Attentif à toutes les facettes de ce qu’il vit et voit, Muir note tout, qu’il s’agisse des problèmes de navigation parmi les glaces, d’observations scientifiques (géologie, topographie, botanique, faune) ou de ce qui relève de son insatiable curiosité pour les êtres. Il n’a peur de rien, ni des mirages, ni de la tempête dont la basse profonde qui résonnant « à travers les gorges et les pics tourmentés, sculptés de glace, est une musique délicieuse ». Il goûte pour la première fois de la morue fraîche, voit ses premières pointes de flèche fabriquées dans du verre de bouteille et découvre les Esquimaux, « pilleurs d’épaves, troqueurs et buveurs ». Puis les Tchouktches, qui se nourrissent de viande crue, compte le temps en « distance de sommeil » - une journée de voyage équivalent à la distance d’un sommeil. « Après avoir chassé toute la journée, le chasseur tchouktche, emmitouflé et affamé, rentre dans son terrier, se rassasie d’huile et de viande de phoque ou de morse, puis il se met tout nu et avec un plaisir suprême se couche dans son polog, son nid calfeutré de fourrures, pour fumer et dormir. »
Toute une série de notations qui sont autant de remarques ethnographiques - des canoës en peau de morse qu’il faut mettre hors de portée des chiens qui, autrement les mangeraient, aux morts qu’on pose simplement sur le sol avec les objets qui leur ont appartenu (« de sorte qu’un cimetière est un site excellent pour les collectionneurs »), en passant par les rennes que les Tchouktches ne vendent jamais vivants (mais une fois morts, « on peut en acheter cent pour moins d’argent qu’un seul en vie »), ou par les ours blancs qu’on massacre par plaisir depuis le Corwin (« Que des gens civilisés, préoccupés de paradis, d’anges et de milléniums, du règne de la paix et de l’amour universels, puissent se délecter de cet amusement brutal et sanglant, c’est quelque chose dont il est difficile de rendre raison »). Et c’est tout l’intérêt de ce Journal de valoir autant par ses qualités littéraires que par ses observations scientifiques.
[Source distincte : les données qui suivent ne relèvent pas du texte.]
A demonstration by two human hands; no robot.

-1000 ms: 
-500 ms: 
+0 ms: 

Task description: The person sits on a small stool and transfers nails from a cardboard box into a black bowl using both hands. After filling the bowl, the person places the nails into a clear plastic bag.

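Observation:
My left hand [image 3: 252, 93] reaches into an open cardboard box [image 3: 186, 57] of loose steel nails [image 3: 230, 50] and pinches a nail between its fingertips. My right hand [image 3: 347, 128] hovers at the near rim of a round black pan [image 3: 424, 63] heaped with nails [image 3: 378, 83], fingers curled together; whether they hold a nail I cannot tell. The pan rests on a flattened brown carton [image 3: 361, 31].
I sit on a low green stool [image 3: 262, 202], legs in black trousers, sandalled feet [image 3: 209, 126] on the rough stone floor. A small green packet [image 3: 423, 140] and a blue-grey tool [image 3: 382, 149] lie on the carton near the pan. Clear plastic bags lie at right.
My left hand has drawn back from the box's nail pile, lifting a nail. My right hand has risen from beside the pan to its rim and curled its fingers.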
Aucun survivant ne sera retrouvé et l’expédition prendra fin prématurément (brise-glace rompu) mais une nouvelle plante arctique aura été découverte (l’Erigeron Muirii), les États-Unis auront officiellement pris possession de la Terre de Wrangel et l’œuvre de Muir se sera augmentée d’une nouvelle relation de voyage.
Journal de voyage dans l’Arctique
de John Muir - Traduit de l’anglais (États-Unis) par André Fayot, José Corti, 304 pages, 20 €
Domaine étranger Zigzags dans le pack polaire
février 2009 | Le Matricule des Anges n°100
| par
Richard Blin
Infatigable voyageur, c’est dans l’Arctique que nous emmène cette fois John Muir. Un monde à la splendeur sévère où tout peut arriver.
Un livre
Zigzags dans le pack polaire
Par
Richard Blin
Le Matricule des Anges n°100
, février 2009.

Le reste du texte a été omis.